16 March 2017
Quantum computing will soon enter a revolutionary new age of quantum supremacy, in which quantum computers are expected to outperform the computational power of the classical ones, unlocking new applications and technologies such as designing new drugs and processing big data.
Before such a grand goal is achieved, a question remains as to how we can calibrate existing quantum computers and how can we verify their computing outcomes?
Now, an international team of researchers led by scientists from the University of Bristol’s Quantum Engineering Technology Labs (QETLabs) have demonstrated a quantum-enhanced machine-learning technology able to use a quantum computer to efficiently learn the evolution of other quantum systems and devices.
The work, in collaboration with Microsoft’s Quantum Architectures and Computation Group (QuArC) in the USA, and Eindhoven University of Technology in the Netherlands, was published this week in the journal Nature Physics.
Characterising large quantum devices and predicting the behaviour of complex quantum systems are problems known to be intractable by classical computing machines, owing to the nature of very large space of quantum systems. The main motivation of this work is to exploit classical machine learning together with quantum computing to learn another unknown or uncontrolled quantum system.
In this work, a reprogrammable two-qubit silicon quantum photonic processor is characterised and certified with the use of a type of machine learning approach, called Bayesian inference.
The Bristol research team: Left to Right, Dr. Raffaele Santagati, Dr. Sebastian Knauer, Mr. Stefano Paesani, Dr. Jianwei Wang, Mr.
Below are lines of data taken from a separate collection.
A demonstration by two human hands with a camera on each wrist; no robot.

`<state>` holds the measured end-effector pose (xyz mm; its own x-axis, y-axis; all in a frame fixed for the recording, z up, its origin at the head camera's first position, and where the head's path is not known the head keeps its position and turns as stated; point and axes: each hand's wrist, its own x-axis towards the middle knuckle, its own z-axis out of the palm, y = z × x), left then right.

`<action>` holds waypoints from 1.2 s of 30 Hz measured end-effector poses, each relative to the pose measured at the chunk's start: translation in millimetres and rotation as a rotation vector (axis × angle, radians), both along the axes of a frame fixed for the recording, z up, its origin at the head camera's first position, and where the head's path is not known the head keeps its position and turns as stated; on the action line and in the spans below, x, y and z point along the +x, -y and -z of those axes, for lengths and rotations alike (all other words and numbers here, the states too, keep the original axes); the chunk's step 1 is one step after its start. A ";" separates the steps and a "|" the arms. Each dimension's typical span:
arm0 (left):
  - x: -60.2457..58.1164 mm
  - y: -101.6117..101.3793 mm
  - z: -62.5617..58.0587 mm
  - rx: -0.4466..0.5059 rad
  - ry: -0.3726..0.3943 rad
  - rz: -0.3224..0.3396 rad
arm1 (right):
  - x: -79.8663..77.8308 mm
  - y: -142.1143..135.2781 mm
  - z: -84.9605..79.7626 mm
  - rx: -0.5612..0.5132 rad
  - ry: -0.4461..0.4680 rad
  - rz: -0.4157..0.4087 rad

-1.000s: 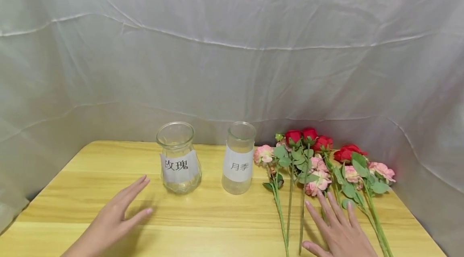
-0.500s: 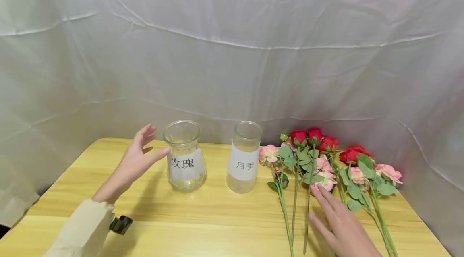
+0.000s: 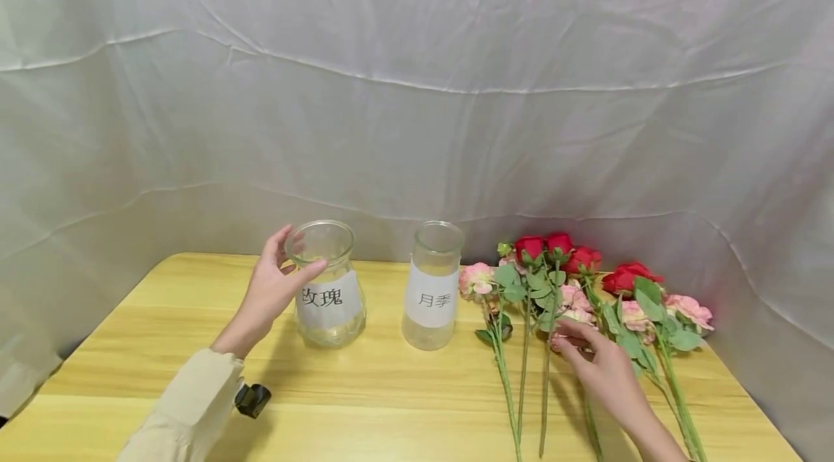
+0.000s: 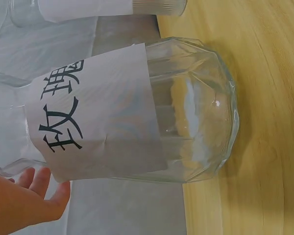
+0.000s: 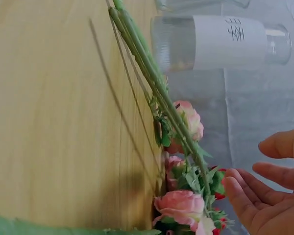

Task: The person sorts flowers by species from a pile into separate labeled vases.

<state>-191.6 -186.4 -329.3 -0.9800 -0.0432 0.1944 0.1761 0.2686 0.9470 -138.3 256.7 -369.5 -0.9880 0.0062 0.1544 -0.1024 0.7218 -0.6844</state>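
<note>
My left hand [image 3: 270,292] is at the neck of a wide clear glass vase [image 3: 329,335], thumb on the near side and fingers beside the rim. The vase stands upright and bears a white label [image 4: 98,107] with black characters. In the left wrist view the fingertips are right at the neck, not curled round it. My right hand [image 3: 606,368] hovers over the flowers with its fingers loosely bent and nothing between them. Near its fingertips are pink flowers [image 5: 179,205] and green stems [image 5: 154,73]. Red roses [image 3: 580,258] lie farther back.
A narrower glass vase [image 3: 430,335] with a white label stands right of the wide one. More pink flowers [image 3: 687,308] and leafy stems lie at the right of the wooden table [image 3: 365,411]. Grey cloth [image 3: 417,143] hangs behind and at both sides.
My left hand has risen and moved right to the wide vase's neck. My right hand has drawn its spread fingers together and bent them over the flowers.
</note>
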 end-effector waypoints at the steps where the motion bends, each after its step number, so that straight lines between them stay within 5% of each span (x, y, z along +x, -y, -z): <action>1: -0.4 0.1 0.8 0.000 -0.001 -0.008 | -2.0 -1.0 0.1 -0.006 0.017 0.009; 21: -2.1 -0.5 1.0 0.039 -0.017 -0.029 | -27.1 -11.0 14.4 -0.049 0.166 0.038; 31: -3.3 -4.5 1.9 0.058 -0.005 -0.035 | -42.1 -13.3 16.9 -0.390 0.345 0.084; 36: -3.7 -4.1 3.8 0.067 -0.006 -0.035 | -44.0 -14.9 18.3 -0.447 0.384 0.068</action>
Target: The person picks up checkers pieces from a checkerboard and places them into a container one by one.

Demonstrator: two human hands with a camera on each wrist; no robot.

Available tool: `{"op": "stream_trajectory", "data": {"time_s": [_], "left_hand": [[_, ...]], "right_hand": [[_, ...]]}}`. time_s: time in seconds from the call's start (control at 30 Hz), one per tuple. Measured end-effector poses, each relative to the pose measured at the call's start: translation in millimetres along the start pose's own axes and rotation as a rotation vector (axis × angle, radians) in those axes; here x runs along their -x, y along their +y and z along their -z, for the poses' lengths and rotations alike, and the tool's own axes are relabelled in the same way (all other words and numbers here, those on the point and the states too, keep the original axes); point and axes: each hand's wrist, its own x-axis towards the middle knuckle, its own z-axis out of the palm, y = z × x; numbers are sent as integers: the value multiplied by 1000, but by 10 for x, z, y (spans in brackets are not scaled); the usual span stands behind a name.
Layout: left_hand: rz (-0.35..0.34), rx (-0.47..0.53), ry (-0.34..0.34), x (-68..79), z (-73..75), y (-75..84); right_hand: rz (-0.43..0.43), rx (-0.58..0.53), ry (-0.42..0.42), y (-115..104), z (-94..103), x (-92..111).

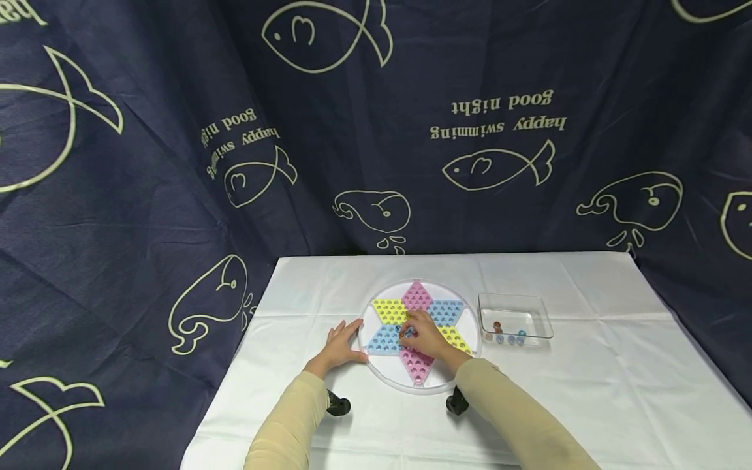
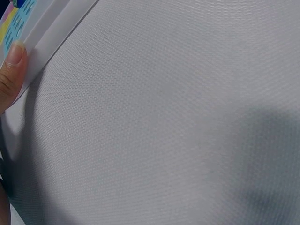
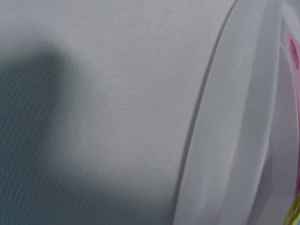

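A round white Chinese checkers board point(image 1: 384, 380) with a pink, blue and yellow star lies on the table. My left hand point(image 1: 341, 344) rests at its left rim with fingers spread; in the left wrist view the thumb point(image 2: 15, 61) lies on the rim. Over the middle of the star, my right hand point(image 1: 425, 336) pinches a small brown marble point(image 1: 402, 335) between thumb and fingertips. Beside those fingertips a blue marble point(image 1: 398, 329) sits on the board. The hand covers part of the star's centre. The right wrist view has only the board's edge point(image 3: 229, 117) and tablecloth.
Right of the board stands a clear rectangular container point(image 1: 543, 320) holding several brown and blue marbles point(image 1: 511, 339). A white cloth point(image 1: 617, 365) covers the table. Behind it hangs a dark blue curtain point(image 1: 376, 130) with fish drawings. Black wrist cameras point(image 1: 338, 403) sit under both sleeves.
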Motion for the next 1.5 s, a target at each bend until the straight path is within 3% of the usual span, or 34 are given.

Antonio A. Gentile
The silicon photonic processor is used as a quantum simulator to efficiently learn the behaviour of a single electron spin in a diamond nitrogen-vacancy colour centre.
Lead author, Dr Jianwei Wang, said: "As an elegant example, in our work, we show the learning of an electron spin on a photonic chip by using a machine-learning tool.
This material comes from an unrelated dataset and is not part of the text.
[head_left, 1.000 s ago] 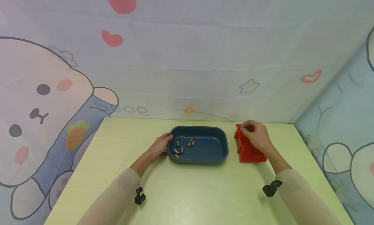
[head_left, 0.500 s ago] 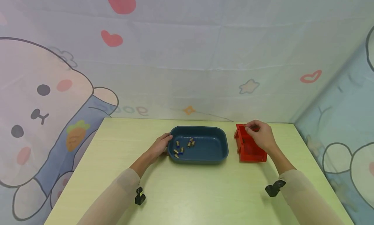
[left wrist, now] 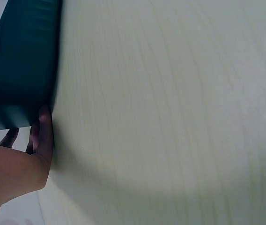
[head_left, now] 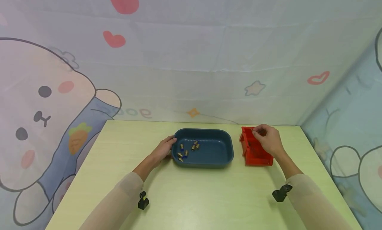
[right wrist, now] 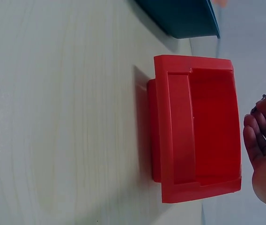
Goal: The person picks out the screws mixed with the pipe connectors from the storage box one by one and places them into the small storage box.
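In the head view a dark teal tray lies on the table, with several small brass fittings, some with blue parts, toward its left side. My left hand grips the tray's left end, thumb at the rim and fingers against the outside, as the left wrist view also shows. Right of the tray stands a red plastic bin. Over its far part is my right hand, thumb and fingertip pinching a small dark piece whose kind is too small to tell. The hand hides part of the bin's inside.
The pale wooden table extends in front of the tray and bin. A patterned cloth hangs right behind the table's back edge, and another stretch of it stands at the right.
My right hand has shifted a little to the right over the red bin, uncovering more of its left side. My left hand and the tray have stayed in place.
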`<action>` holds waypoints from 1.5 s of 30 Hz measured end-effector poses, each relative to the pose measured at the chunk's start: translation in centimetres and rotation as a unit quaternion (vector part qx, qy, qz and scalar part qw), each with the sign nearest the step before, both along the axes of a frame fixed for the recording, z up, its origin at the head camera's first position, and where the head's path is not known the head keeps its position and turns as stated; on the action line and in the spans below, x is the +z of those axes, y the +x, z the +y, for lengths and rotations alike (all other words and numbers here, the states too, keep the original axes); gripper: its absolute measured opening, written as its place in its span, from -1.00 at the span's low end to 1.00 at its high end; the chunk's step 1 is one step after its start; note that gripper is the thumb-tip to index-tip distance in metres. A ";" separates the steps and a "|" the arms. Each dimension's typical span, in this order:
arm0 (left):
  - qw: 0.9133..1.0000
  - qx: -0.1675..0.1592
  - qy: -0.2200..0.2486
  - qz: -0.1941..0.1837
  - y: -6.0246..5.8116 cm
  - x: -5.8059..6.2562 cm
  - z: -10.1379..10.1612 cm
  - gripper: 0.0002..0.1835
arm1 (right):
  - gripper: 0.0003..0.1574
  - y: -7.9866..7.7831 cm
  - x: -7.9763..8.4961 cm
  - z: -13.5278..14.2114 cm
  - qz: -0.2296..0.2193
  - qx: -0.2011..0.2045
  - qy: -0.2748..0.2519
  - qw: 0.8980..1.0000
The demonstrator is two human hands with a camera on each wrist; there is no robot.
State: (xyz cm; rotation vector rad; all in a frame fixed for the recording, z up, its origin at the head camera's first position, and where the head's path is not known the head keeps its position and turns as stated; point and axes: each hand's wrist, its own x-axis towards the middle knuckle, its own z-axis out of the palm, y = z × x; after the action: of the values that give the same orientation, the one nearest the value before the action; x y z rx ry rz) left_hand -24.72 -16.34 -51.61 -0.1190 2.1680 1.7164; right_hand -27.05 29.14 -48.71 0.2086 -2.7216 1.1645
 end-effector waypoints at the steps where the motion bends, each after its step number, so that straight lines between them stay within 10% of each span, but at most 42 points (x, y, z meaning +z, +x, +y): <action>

"This technology, called quantum Hamiltonian learning, is extremely useful to study the underpinning models of physical systems, with potential applications to different science and engineering areas."
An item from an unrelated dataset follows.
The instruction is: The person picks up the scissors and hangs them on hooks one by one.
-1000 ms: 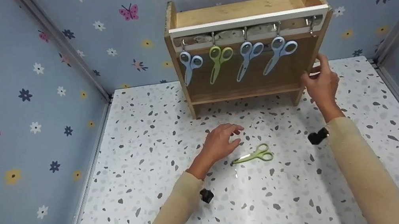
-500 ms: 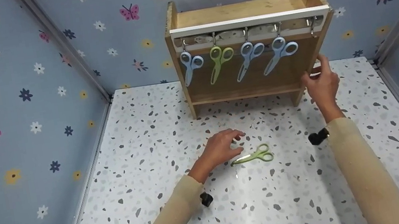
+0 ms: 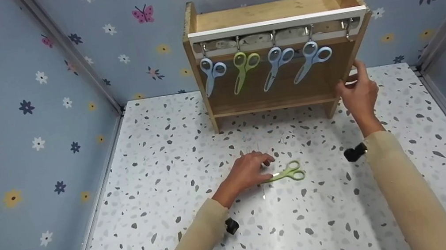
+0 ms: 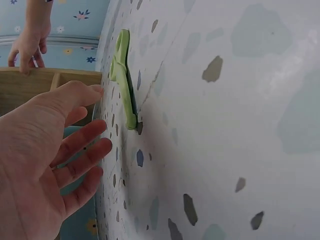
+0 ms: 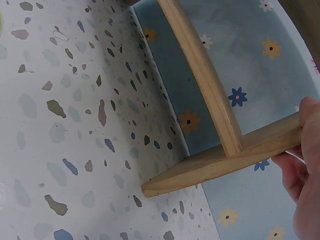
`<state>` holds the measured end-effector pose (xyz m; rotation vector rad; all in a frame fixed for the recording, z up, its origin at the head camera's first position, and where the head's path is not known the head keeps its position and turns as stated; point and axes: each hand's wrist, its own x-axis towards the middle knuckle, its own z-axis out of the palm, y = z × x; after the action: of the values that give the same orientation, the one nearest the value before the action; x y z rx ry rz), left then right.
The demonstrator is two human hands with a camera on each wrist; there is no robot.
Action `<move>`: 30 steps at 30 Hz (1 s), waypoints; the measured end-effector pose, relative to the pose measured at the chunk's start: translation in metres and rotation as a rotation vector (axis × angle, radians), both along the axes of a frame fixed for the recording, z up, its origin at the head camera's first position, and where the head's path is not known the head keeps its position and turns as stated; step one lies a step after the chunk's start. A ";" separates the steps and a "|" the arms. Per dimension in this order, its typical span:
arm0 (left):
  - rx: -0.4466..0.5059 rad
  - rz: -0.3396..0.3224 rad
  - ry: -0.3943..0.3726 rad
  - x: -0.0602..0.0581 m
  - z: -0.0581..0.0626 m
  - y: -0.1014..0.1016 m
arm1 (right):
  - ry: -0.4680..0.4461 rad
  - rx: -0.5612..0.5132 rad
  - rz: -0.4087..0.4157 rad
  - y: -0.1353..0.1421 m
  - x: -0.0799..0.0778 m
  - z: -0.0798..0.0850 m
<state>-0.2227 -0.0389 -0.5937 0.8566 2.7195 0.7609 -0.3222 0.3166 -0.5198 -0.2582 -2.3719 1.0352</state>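
Note:
A pair of green scissors (image 3: 295, 174) lies flat on the speckled tabletop. My left hand (image 3: 249, 170) hovers at its blade end, thumb near the tip, covering part of it in the head view. The left wrist view has the fingers loosely bent, holding nothing, beside the scissors (image 4: 129, 107). At the back stands a wooden rack (image 3: 263, 12), its right side panel gripped by my right hand (image 3: 360, 94) between thumb and fingers. In the right wrist view that panel (image 5: 210, 165) sits between the thumb and fingers (image 5: 290, 175), which are partly cut off by the frame.
From metal hooks (image 3: 348, 28) on the rack's front rail hang blue scissors (image 3: 210, 83), green scissors (image 3: 240, 81) and two more blue pairs. Flower-patterned walls (image 3: 27, 129) enclose the tabletop (image 3: 156, 153) at the left, back and right.
My left hand has come down toward the front of the tabletop, onto the blade end of the lying green scissors. The right hand and the rack have stayed put.

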 end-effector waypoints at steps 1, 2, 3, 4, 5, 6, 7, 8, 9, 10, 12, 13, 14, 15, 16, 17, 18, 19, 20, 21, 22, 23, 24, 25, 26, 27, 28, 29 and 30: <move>-0.008 -0.004 -0.002 0.001 -0.001 0.000 | -0.003 -0.001 0.001 0.000 0.000 0.000; -0.014 -0.007 -0.003 0.001 -0.002 0.000 | -0.005 -0.002 0.001 0.000 0.000 0.000; -0.022 -0.012 -0.001 0.002 -0.002 0.000 | -0.009 -0.003 0.001 0.000 0.000 0.000; -0.029 -0.015 -0.002 0.003 -0.003 0.000 | -0.013 -0.005 0.002 0.000 -0.001 0.001; -0.032 -0.016 -0.005 0.003 -0.004 0.001 | -0.017 -0.007 0.003 0.000 -0.001 0.001; -0.035 -0.018 -0.005 0.004 -0.005 0.001 | -0.020 -0.009 0.004 0.000 0.000 0.001; -0.039 -0.018 -0.006 0.004 -0.006 0.001 | -0.022 -0.009 0.004 0.000 0.000 0.001; -0.041 -0.017 -0.007 0.004 -0.008 0.001 | -0.023 -0.008 0.004 0.000 0.000 0.001; -0.045 -0.017 -0.007 0.005 -0.009 0.002 | -0.023 -0.008 0.003 0.000 0.000 0.001; -0.047 -0.017 -0.007 0.005 -0.009 0.002 | -0.020 -0.008 0.003 0.000 0.000 0.001; -0.054 -0.019 -0.004 0.005 -0.010 0.003 | -0.013 -0.007 0.003 0.000 0.000 0.000; -0.055 -0.020 -0.003 0.005 -0.010 0.003 | -0.008 -0.005 0.004 0.000 0.000 0.000; -0.053 -0.021 -0.005 0.005 -0.010 0.003 | -0.002 -0.003 0.004 0.000 0.000 0.000; -0.052 -0.023 -0.008 0.005 -0.010 0.004 | 0.002 -0.003 0.006 0.000 0.000 0.000; -0.051 -0.025 -0.010 0.005 -0.009 0.004 | 0.004 -0.002 0.008 0.000 0.000 -0.001; -0.050 -0.027 -0.013 0.005 -0.009 0.004 | 0.005 -0.002 0.009 0.000 0.000 -0.001; -0.051 -0.030 -0.016 0.005 -0.009 0.004 | 0.005 -0.002 0.010 0.000 0.000 -0.001; -0.050 -0.033 -0.018 0.005 -0.009 0.004 | 0.004 -0.001 0.010 0.000 0.001 -0.001; -0.051 -0.036 -0.023 0.005 -0.009 0.004 | 0.002 -0.001 0.011 0.000 0.000 -0.001; -0.053 -0.041 -0.025 0.005 -0.009 0.004 | 0.000 -0.001 0.011 0.000 0.000 -0.001; -0.054 -0.046 -0.025 0.004 -0.010 0.004 | -0.001 0.000 0.011 0.000 0.000 -0.001; -0.054 -0.052 -0.024 0.004 -0.010 0.004 | -0.001 -0.001 0.011 0.001 0.000 -0.001; -0.053 -0.058 -0.024 0.004 -0.011 0.004 | -0.001 -0.001 0.010 0.001 0.000 0.000; -0.051 -0.062 -0.023 0.004 -0.011 0.004 | -0.002 -0.001 0.010 0.001 0.000 0.000; -0.049 -0.065 -0.023 0.004 -0.012 0.004 | -0.002 -0.001 0.010 0.001 0.000 0.000; -0.050 -0.068 -0.021 0.004 -0.012 0.004 | -0.002 -0.001 0.010 0.001 0.000 0.000; -0.051 -0.069 -0.020 0.004 -0.013 0.004 | -0.003 -0.001 0.009 0.001 0.000 0.000; -0.052 -0.070 -0.019 0.004 -0.013 0.004 | -0.004 0.000 0.007 0.001 0.000 0.000; -0.053 -0.071 -0.021 0.004 -0.013 0.004 | -0.002 0.001 0.006 0.001 0.000 0.000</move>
<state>-0.2189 -0.0352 -0.6065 0.9228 2.6623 0.6772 -0.3218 0.3172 -0.5201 -0.2518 -2.3763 1.0374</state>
Dr Nathan Wiebe from Microsoft Research added: "Machine learning will play a key role in the efficient characterization, verification and validation of future quantum devices such as quantum computers, and also in the understanding and controlling of complex quantum system, e.g. chemical molecules."
Professor Mark Thompson, who led the Bristol research team, said: "The optical circuits on silicon, the same material as used in our microelectronic circuits, allow the processing of information carried by a single particle of light.
"Silicon based quantum photonics technologies allow the potential integration of tens of thousands of components on a single, tiny chip, promising numerous applications in the fields of communication, simulation and computing."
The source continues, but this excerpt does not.